Originally scheduled for September 30
Most Christians are aware of the fact that
Communion was instituted by Christ using the Passover meal of the
Jews. This was done at what we call the Last Supper; and it is a
fact that Communion is taken directly from Passover. For example,
the bread that we use is unleavened, just as the Jews used
unleavened bread in Passover. The elements of Passover were
transformed by Christ to represent his body and his blood, as
sacrificed on the Cross.
What many Christians do not know is where the
name “Passover” came from. It came from the fact that the Angel of
Death passed over the Jewish houses in Egypt (those marked with the
blood of the Lamb) and did not visit the plague of the firstborn
death upon them. That’s how Passover got its name.
The impact of the story is quite difficult to
visualize. One example of how difficult this is comes from Cecil B.
DeMille in his motion picture
The Ten Commandments. The first nine plagues were shown quite
well, by the special effects standards of the time, in that movie.

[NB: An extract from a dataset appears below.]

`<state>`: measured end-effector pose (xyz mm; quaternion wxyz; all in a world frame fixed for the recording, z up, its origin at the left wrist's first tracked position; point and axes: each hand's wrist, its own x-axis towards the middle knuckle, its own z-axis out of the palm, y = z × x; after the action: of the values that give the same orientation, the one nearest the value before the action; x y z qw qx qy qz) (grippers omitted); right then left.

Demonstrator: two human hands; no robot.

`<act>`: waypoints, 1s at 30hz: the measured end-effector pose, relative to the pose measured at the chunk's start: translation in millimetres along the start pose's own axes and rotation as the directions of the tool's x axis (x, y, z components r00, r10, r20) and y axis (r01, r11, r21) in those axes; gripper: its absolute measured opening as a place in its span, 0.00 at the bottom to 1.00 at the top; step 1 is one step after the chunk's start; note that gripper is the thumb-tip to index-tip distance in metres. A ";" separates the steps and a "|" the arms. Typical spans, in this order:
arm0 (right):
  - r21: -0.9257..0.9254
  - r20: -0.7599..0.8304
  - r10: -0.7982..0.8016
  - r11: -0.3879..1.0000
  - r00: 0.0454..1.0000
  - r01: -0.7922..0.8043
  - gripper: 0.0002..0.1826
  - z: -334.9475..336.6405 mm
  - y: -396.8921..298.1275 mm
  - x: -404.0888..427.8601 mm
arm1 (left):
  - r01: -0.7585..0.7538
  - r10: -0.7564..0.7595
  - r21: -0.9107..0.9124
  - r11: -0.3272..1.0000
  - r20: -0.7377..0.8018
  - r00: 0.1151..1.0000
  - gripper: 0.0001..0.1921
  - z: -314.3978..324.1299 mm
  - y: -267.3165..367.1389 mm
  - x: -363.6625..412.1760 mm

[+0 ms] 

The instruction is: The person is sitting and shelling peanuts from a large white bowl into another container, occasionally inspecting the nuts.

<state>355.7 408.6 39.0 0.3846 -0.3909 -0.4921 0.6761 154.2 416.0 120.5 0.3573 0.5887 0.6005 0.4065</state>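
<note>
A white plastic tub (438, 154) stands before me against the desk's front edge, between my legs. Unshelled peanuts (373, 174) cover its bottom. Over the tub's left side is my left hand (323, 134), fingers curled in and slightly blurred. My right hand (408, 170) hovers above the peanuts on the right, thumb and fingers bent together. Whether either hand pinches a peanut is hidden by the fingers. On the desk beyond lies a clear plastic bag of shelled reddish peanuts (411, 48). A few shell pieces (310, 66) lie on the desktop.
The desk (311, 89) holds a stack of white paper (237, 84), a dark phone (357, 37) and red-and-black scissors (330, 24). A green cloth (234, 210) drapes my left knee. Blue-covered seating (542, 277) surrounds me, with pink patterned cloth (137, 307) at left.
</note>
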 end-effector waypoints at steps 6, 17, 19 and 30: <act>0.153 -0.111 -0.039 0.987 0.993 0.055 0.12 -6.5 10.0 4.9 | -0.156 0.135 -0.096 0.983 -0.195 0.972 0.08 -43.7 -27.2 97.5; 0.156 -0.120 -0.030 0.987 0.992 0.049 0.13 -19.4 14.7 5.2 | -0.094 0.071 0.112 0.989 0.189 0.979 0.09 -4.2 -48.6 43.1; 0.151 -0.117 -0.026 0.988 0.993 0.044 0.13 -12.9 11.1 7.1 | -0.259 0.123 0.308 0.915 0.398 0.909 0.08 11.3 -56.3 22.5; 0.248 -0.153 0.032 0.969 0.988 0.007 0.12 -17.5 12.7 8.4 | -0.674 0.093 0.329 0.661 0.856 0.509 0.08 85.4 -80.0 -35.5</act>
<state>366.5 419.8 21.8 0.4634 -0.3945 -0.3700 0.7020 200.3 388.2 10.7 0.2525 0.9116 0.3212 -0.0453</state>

But the death of the firstborn children doesn’t lend itself too much
to special effects. DeMille portrayed this simply by the wailing of
the mothers. It’s hard to picture. You can see a similar effect if
you talk to combat veterans. Many of them know what it is like to
have someone next to them killed yet they themselves are unharmed.
It produces a very spooky sensation — and one they don’t usually
like to talk about. We get a very funny feeling when death just
misses us; when death passes over us.
Christ took this incident and gave it an
entirely new application — eternal life. If you have made Jesus
Christ Lord of your life, then you are one who is saved and will
spend eternity with him. Passed over? Yes, you are passed over for
eternal death — the eternal torment of hell.
You did not purchase this passing over. It was
freely given to you by Jesus Christ — but it did have a price. That
price was the Cross. The elements of Communion symbolize his body
and his blood. Therefore, remember the sacrifice he made for you.
Then partake with humble gratitude, in a worthy manner.